Join or Die AOP Socks
The words “join or die” can have very different implications depending on who’s saying them to you. If it’s some thug who has espoused an especially nasty ideology – communism, for example, or facism – they mean in no vague terms that they intend to kill you if you don’t begin wearing their colors. But when it’s Benjamin Franklin, who was one of the Founding Fathers of America and the inventor of irresponsible kiting, “join or die” has far greater meaning.
Franklin coined the phrase “Join, or Die” when he drew a political cartoon for the Pennsylvania Gazette in 1754. In his cartoon Franklin depicted a very unfortunate snake, each piece of which represented one of the American colonies threatened by the French during the Seven Years' War. If these metaphorical snake bits did not unite to form one functional snake, Franklin argued, the outcome would be disastrous.
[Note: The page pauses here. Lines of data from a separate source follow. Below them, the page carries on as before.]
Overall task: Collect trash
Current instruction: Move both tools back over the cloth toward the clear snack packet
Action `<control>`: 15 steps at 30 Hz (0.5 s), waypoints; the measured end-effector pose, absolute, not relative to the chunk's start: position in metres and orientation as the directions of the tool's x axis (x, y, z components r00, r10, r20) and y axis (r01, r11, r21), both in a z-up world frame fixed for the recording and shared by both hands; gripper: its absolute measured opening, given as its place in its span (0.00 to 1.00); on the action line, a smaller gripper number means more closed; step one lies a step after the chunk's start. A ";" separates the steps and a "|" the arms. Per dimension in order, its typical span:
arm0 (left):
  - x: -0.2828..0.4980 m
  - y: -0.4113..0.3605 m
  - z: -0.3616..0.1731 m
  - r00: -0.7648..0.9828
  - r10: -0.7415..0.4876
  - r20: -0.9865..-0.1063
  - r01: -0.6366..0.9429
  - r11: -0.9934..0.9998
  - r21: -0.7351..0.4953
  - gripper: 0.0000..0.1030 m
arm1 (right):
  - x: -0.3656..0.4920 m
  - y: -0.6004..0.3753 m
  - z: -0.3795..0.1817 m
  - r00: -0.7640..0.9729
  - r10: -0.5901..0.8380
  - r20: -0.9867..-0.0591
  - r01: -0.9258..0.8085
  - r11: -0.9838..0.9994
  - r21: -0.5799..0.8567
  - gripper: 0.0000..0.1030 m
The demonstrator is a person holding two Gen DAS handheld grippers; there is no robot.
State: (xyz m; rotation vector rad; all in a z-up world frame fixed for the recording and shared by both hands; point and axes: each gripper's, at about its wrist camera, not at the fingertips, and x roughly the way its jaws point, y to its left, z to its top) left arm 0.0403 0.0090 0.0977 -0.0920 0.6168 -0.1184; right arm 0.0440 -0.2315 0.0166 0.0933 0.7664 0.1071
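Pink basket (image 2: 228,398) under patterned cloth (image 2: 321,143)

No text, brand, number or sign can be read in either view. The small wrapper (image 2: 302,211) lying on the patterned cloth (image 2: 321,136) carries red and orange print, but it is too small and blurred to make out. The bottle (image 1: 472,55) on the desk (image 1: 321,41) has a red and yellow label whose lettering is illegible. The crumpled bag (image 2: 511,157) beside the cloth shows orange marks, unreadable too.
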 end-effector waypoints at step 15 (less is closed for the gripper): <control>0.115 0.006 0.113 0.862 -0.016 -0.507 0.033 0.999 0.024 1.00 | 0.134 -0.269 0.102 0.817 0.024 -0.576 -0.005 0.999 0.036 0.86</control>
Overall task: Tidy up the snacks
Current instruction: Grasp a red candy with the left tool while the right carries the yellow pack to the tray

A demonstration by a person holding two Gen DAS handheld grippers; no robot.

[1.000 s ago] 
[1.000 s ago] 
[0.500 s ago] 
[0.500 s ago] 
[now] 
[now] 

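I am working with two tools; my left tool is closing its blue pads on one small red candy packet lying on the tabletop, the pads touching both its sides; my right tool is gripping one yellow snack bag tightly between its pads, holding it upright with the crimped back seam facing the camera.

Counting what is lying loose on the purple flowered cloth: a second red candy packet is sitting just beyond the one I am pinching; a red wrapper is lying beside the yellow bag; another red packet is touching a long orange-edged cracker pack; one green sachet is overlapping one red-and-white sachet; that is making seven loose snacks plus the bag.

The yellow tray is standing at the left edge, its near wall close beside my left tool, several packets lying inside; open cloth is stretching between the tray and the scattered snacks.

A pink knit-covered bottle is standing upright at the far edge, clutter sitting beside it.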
Franklin’s poignant illustration on the necessity of cohesion would later be put to good use during the Revolutionary War, when once again the American colonies needed to band together in order to rout foreign influence. Today Franklin’s cartoon lives on as the Gadsden Flag, the cherished black-and-yellow banner flown in support of limited government and gun rights.
The iconic chopped up snake still represents states banding together against an existential threat. It may also be used to express Gadsden ideals, albeit a little more subtly. The last thing you need is someone with pink hair accosting you at the gas station because they think you’re some facist who wants a smaller federal government.